§ Work required: Copy each line of the data that has "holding" in it.

Excerpts from a dataset

▽

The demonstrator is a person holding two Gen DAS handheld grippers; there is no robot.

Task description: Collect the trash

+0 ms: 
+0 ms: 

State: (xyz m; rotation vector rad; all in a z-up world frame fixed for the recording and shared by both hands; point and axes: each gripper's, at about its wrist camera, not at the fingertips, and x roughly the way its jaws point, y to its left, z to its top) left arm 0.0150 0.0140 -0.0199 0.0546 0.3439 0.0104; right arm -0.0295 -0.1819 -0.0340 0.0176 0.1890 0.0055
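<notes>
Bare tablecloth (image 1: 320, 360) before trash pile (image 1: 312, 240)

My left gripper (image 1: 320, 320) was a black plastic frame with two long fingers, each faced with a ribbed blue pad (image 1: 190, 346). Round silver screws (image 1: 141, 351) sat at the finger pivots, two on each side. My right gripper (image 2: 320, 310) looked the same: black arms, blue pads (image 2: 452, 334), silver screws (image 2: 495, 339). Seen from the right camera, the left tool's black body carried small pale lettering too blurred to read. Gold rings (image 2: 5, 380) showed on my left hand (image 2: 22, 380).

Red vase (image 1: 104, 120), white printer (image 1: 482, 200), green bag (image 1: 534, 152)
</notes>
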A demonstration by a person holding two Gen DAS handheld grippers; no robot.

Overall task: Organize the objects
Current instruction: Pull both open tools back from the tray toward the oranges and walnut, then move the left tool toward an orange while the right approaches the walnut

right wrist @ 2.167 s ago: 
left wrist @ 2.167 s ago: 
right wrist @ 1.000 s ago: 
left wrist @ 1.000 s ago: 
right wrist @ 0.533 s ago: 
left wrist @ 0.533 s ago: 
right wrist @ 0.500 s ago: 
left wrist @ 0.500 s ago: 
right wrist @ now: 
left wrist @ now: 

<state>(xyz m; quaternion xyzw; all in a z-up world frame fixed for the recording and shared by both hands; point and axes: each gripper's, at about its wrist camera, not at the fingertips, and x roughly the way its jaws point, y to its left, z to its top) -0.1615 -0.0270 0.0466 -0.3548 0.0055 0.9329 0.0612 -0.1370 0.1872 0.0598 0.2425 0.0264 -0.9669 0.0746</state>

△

§ Solution:
The demonstrator is a person holding two Gen DAS handheld grippers; there is no robot.
A demonstration by a person holding two Gen DAS handheld grippers; no robot.

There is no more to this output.